La chute fonctionne ou ne fonctionne pas — il n'y a rien entre les deux. Contrairement à la mécanique du gag pur, qui vit d'absurdités visuelles ou verbales, la chute fonctionne par rupture d'attente avec précision. En tant que réalisateur ou monteur, on est confronté à une tâche élémentaire : tromper le spectateur exactement assez longtemps jusqu'à ce qu'il soit mentalement bloqué — puis vient le coup. Trop tôt et le revirement semble prévisible. Trop tard et le public perd patience. Le timing n'est pas une décoration, c'est la structure elle-même.

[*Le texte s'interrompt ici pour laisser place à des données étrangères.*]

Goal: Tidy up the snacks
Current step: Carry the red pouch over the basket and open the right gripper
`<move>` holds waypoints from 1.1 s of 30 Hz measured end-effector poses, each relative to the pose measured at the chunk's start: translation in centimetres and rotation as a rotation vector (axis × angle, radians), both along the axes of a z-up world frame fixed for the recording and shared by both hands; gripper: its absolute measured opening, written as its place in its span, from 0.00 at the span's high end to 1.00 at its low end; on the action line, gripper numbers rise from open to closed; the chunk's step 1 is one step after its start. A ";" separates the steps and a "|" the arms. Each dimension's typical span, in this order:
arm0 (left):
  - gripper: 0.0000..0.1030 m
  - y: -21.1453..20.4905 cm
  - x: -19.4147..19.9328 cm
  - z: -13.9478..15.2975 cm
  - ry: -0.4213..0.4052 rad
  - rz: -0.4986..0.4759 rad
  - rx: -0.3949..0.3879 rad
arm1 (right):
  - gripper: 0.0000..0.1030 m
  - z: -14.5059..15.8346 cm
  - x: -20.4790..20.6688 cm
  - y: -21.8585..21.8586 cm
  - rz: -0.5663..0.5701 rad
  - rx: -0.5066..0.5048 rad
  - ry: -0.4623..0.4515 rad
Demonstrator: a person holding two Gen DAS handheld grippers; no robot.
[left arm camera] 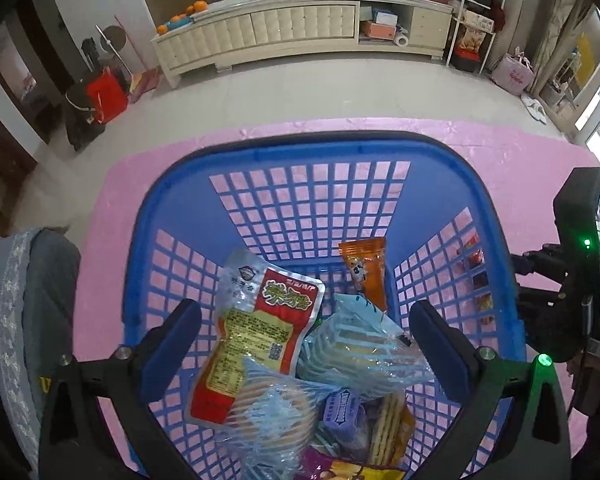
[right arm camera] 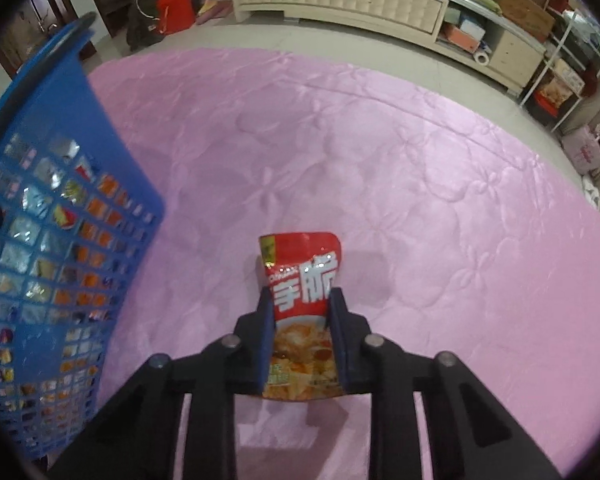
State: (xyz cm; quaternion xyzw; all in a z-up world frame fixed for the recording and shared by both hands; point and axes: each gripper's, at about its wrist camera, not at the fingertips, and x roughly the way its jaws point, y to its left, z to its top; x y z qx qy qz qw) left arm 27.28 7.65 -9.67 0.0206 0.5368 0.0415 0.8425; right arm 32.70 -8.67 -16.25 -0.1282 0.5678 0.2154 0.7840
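- Blue basket (left arm camera: 172, 216) on pink quilt (right arm camera: 380, 160), holding several snacks: red pouch (left arm camera: 256, 332), orange packet (left arm camera: 366, 268), clear wafer bags (left arm camera: 364, 352).
- Left hand-held gripper (left arm camera: 306, 320) wide open above the basket, nothing held.
- Right hand-held gripper (right arm camera: 302, 304) clamped on red snack bag (right arm camera: 302, 276), long axis pointing forward along the fingers, above the quilt.
- Basket (right arm camera: 60, 200) just left of the right hand-held gripper, side wall facing it, rim higher than the bag.
- Likely next: lift up and leftward over the rim, then release; right hand does it, left stays clear.
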 end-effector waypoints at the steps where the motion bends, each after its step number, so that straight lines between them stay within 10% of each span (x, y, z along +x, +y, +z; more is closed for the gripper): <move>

En pratique, la chute se distingue fondamentalement du gag visuel ou de la simple comédie. Un gag visuel peut fonctionner sans préparation — un personnage glisse sur une peau de banane, rires. La chute, en revanche, nécessite une mise en place consciente, une piste de fausse information. Le dialogue mène dans une direction, la caméra filme le regard sur l'objet A, mais au montage, nous passons à l'objet B — et c'est là que se trouve la résolution. Bernd Eichinger mettait souvent en scène des chutes par le rythme du montage : le spectateur s'attend à une réaction de la personne X, mais reçoit à la place la réaction absurde de la personne Y. Ce n'est pas un hasard, c'est un calcul de composition.
Sur le plateau, le réalisateur doit souvent sécuriser le moment de la chute à plusieurs reprises — la même scène dans différents tempi, avec une emphase différente. C'est au montage que l'on voit quelle variante atteint le point idéal. Erreur fréquente : on reprend le texte du scénario à la lettre et on oublie que la chute doit vivre dans l'image, pas seulement dans le dialogue. Une chute sans confirmation visuelle est une blague murmurée au fond de la salle — personne ne rit vraiment. Inversement : montrer l'image de la chute trop tôt, et la résolution verbale tombe à plat.
La chute se distingue également du gag récurrent, qui vit de la répétition. La chute est le final de cette répétition — le moment où l'attente accumulée implose. Dans le film d'horreur, le principe fonctionne de manière identique : le jump scare est une chute avec un affect inversé. Mise en place, fausse sécurité, puis le coup. Techniquement, le montage se fait souvent à l'image 24, pas à l'image 25 — une demi-image fait la différence entre le rire et le haussement d'épaules.